What you will do
For the entries below, the result should be an exact transcription of the lines from the one with "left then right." up to and including the one with "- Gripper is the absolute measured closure", and only those.

Material shown

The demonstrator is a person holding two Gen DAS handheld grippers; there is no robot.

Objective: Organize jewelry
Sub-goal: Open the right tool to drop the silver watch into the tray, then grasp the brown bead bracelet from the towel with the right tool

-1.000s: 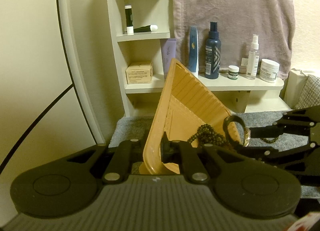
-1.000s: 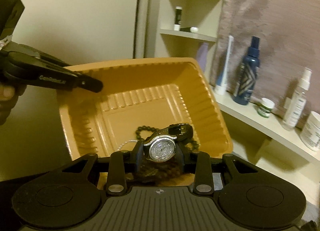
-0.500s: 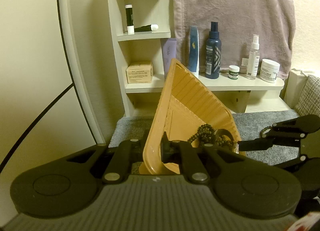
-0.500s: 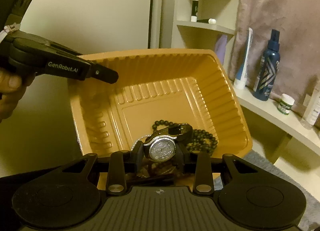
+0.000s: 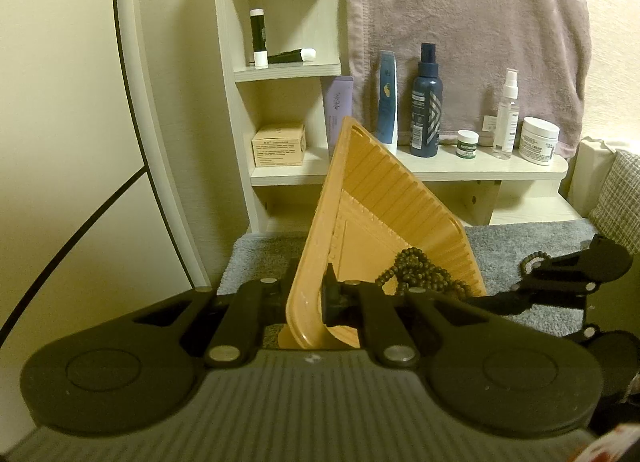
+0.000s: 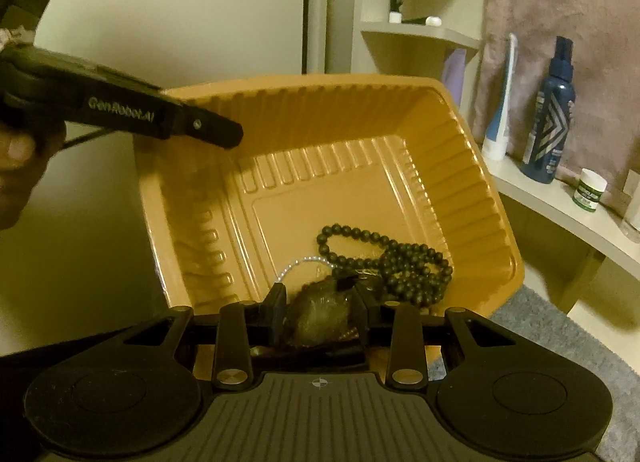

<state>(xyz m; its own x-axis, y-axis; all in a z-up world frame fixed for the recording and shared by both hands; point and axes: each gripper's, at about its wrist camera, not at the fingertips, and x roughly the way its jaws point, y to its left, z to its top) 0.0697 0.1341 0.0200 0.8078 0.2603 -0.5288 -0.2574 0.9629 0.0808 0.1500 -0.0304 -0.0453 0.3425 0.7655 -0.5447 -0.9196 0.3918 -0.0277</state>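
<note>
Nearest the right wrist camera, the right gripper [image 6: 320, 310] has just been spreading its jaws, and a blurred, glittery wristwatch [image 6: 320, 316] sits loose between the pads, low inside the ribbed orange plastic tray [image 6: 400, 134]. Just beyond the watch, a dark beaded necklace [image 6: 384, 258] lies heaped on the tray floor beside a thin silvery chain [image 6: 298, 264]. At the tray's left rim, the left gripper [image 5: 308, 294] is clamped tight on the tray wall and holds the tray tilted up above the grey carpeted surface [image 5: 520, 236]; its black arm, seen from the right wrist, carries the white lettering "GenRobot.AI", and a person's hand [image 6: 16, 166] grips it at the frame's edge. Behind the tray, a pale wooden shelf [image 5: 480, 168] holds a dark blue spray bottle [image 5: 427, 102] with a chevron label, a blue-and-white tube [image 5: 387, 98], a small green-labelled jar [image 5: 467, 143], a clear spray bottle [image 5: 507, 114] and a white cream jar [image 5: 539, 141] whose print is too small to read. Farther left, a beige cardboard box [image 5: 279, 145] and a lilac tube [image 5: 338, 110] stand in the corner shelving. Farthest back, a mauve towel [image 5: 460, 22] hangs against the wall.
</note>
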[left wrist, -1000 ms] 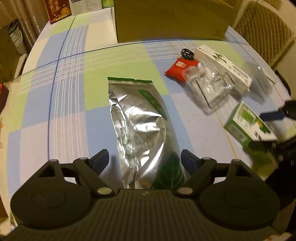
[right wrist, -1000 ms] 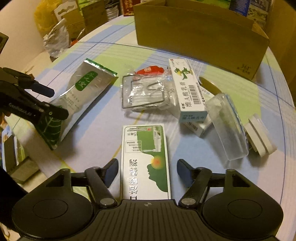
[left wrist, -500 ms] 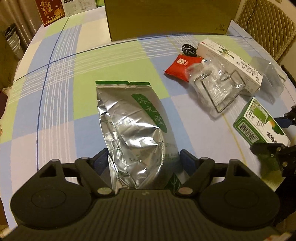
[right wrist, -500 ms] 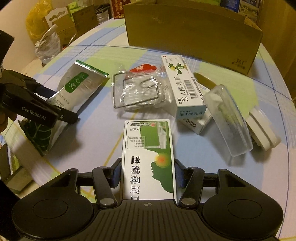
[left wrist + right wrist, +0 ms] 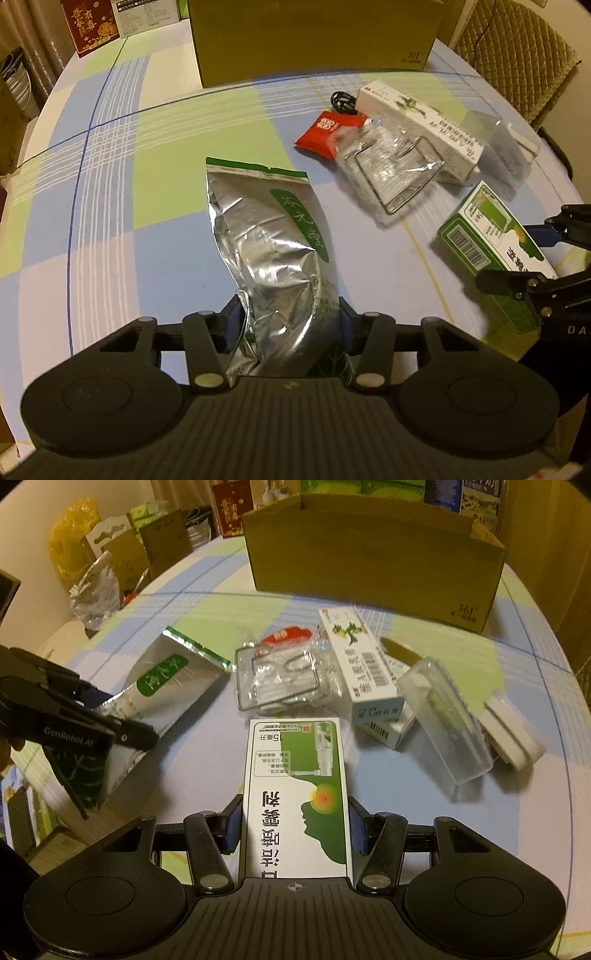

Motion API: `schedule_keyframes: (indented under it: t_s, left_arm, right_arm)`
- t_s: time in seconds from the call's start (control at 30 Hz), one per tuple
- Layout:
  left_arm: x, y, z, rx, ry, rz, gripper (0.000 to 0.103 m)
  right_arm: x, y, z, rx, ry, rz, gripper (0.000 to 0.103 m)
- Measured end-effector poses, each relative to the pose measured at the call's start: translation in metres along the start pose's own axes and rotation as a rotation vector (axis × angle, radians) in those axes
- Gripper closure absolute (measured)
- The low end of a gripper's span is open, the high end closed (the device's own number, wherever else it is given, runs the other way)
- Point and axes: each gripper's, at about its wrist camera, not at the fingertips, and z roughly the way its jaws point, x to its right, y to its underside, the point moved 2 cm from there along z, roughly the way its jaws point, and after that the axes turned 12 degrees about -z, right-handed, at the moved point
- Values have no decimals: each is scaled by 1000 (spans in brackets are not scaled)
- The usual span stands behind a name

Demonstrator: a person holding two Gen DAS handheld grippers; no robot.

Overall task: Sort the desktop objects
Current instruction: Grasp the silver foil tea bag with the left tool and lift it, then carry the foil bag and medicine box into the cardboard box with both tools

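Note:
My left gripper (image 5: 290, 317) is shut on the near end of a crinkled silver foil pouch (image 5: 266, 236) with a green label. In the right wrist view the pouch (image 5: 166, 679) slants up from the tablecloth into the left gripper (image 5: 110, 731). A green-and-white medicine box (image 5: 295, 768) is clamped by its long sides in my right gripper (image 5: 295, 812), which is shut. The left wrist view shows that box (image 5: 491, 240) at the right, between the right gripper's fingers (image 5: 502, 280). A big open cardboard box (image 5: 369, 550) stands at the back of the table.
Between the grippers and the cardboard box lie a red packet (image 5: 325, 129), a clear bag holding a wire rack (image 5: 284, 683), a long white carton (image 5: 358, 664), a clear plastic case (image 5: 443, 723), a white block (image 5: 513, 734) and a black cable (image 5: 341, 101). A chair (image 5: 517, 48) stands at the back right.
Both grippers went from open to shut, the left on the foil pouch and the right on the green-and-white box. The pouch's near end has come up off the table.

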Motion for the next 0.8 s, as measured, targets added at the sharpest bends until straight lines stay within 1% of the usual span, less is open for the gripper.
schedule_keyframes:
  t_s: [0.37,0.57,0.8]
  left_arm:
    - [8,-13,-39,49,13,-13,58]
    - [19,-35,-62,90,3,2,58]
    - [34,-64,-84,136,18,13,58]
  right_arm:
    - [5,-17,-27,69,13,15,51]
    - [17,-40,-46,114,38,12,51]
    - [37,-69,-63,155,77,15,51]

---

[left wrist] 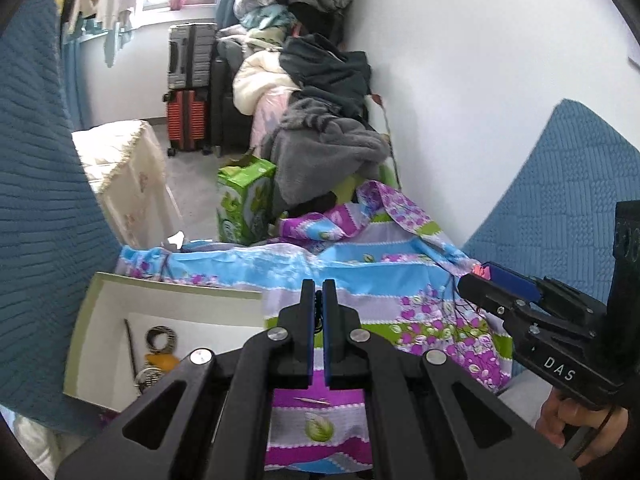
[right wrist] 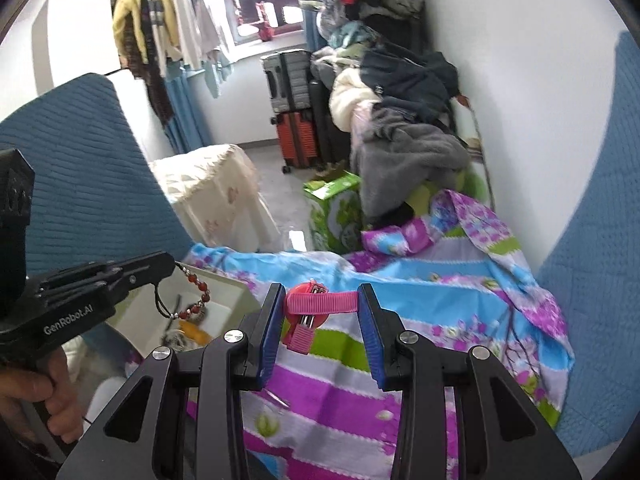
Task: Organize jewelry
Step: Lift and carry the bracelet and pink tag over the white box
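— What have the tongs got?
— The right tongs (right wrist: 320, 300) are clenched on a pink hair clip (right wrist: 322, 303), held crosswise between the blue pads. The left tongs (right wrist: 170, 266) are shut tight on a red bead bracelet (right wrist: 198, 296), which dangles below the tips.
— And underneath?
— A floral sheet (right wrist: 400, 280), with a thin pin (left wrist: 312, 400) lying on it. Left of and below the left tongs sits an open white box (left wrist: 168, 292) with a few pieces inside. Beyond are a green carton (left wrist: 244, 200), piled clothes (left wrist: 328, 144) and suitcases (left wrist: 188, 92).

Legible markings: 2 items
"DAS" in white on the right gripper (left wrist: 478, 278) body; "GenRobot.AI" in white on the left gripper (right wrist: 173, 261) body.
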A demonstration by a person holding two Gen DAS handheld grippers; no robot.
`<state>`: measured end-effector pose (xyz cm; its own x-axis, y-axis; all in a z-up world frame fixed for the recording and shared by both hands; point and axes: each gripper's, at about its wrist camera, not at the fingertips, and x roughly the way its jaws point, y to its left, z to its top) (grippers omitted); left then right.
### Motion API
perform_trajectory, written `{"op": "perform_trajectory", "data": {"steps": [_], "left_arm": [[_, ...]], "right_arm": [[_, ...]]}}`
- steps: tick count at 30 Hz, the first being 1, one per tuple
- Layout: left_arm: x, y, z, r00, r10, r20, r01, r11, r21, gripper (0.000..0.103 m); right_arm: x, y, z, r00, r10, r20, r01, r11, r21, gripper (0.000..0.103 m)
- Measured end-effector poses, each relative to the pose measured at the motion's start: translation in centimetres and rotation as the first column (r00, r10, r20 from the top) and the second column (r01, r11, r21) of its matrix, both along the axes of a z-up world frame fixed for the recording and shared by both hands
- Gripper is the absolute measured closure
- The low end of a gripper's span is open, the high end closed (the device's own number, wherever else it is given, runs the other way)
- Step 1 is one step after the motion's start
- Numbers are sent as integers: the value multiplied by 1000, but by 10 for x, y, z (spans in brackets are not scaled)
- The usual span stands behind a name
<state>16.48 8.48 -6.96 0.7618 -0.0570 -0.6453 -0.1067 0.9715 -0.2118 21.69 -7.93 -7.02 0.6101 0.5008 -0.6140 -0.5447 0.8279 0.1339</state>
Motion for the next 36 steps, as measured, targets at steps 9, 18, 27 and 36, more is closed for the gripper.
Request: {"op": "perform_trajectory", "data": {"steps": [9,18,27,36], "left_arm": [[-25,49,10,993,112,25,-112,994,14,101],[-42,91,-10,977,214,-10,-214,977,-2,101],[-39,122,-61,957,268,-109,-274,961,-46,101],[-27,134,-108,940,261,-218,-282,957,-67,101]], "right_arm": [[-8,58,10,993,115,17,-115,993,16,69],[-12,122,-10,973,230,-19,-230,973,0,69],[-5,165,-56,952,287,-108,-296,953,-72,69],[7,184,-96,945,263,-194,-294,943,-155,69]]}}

Task output
`<state>`: measured end-effector pose (xyz cm; its own x-axis, y-axis; all in a z-up world frame fixed for the recording and shared by both hands; point and axes: each gripper's, at about its wrist camera, not at the fingertips, and x roughly the way its jaws point, y to its left, z to its top) (grippers omitted); left then right.
### Motion API
perform_trajectory, written `{"op": "perform_trajectory", "data": {"steps": [_], "left_arm": [[_, ...]], "right_arm": [[_, ...]]}}`
- steps: tick count at 30 Hz, the first being 1, one per tuple
- Layout: left_arm: x, y, z, r00, r10, r20, r01, r11, r21, gripper (0.000..0.103 m); right_arm: x, y, z, r00, r10, r20, r01, r11, r21, gripper (0.000..0.103 m)
- Measured end-effector poses, each relative to the pose measured at the motion's start: translation in centimetres and rotation as the first column (r00, r10, r20 from the top) and the second column (r01, r11, r21) of its matrix, both along the axes of a z-up world frame fixed for the recording and shared by both hands
- Gripper is the absolute measured closure

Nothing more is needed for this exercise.